Eating Restaurant Right
Whether it's to celebrate a special occasion, to grab a bite on the go, or simply because you haven't had time to grocery shop, dining out is always a treat. But when the chefs are behind closed kitchen doors, it's difficult to know which recipes are lurking with hidden fat, salt and sugar. Since menu items don't often tell you how your order is prepared or the proper portion size, our fitness and nutrition expert Andrea Orbeck is here to make sure that dining out doesn't become a health hazard.
How to Avoid Restaurant Pitfalls
1. Ask for your entrée to be prepared grilled, steamed, baked or broiled -- not fried, which means it's being cooked in oil or butter.
2. Know your portion sizes. For lean meat this is the approximate size of a deck of cards or bar of soap. For fish, it's the size of a checkbook.
3. Always ask for sauces and dressings to be served on the side. This way you can control exactly how much gets mixed into the dish.

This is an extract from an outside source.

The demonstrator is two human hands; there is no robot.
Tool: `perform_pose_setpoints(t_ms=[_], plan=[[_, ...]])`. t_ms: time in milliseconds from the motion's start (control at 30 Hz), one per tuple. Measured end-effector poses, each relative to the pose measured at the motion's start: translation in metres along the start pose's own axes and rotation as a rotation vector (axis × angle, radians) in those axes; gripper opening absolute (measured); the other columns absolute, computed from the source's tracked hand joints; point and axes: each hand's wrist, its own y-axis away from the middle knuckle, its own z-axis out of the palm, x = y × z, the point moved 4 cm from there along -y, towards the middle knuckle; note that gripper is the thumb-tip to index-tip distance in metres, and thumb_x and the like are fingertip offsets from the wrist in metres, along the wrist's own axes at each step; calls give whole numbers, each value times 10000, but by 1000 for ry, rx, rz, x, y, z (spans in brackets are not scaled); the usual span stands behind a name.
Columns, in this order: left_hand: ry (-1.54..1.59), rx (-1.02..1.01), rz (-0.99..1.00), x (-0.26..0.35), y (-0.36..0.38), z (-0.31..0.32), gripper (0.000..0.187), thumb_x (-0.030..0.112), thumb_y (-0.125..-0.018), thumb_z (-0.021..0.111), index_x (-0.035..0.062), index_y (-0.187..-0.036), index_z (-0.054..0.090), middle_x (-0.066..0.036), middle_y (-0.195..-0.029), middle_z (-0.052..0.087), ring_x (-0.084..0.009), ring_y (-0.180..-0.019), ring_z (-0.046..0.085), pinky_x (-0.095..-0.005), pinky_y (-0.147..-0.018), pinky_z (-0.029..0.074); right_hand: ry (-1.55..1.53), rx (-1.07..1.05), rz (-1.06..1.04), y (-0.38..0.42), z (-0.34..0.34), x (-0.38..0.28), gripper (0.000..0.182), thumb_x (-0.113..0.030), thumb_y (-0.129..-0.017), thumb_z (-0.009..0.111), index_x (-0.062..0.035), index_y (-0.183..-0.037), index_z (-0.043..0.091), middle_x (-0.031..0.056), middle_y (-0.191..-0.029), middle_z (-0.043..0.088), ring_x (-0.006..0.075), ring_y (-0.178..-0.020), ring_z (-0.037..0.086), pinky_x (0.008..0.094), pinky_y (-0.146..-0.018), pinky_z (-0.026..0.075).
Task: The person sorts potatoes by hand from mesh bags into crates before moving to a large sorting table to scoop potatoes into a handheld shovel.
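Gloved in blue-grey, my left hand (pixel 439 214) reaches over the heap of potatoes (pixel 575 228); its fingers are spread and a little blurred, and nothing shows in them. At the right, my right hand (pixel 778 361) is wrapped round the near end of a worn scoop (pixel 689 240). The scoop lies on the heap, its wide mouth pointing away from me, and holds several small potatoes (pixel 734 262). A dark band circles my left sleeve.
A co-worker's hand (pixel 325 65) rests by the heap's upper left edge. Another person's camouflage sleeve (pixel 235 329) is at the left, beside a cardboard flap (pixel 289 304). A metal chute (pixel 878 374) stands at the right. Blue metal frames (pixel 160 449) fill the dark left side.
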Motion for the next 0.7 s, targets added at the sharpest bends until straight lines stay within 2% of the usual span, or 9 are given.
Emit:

4. Request brown rice or "light rice" when ordering sushi.
5. If an entrée comes with potatoes or bread, ask for steamed veggies instead.
6. Decline the bread basket and skip the appetizer, unless the appetizer is a salad with light vinaigrette dressing.
7. If you order a heavy pasta dish, ask for half of it to be wrapped up for you before it's served, then eat it for lunch the next day.
8. Drink lemon water with your meal. Skip the calories that are squeezed into juices and soda.
9. Watch your alcohol intake. It's nearly twice as fattening as carbohydrates or protein at seven calories per gram, no matter whether its beer, wine or hard liquor.
10. Pay attention to wording. Dishes labeled with words like deep-fried, pan-fried, basted, batter-dipped, breaded, creamy, crispy, scalloped, alfredo or au gratin are calorie bombs, often containing unhealthy fats and lots of sodium.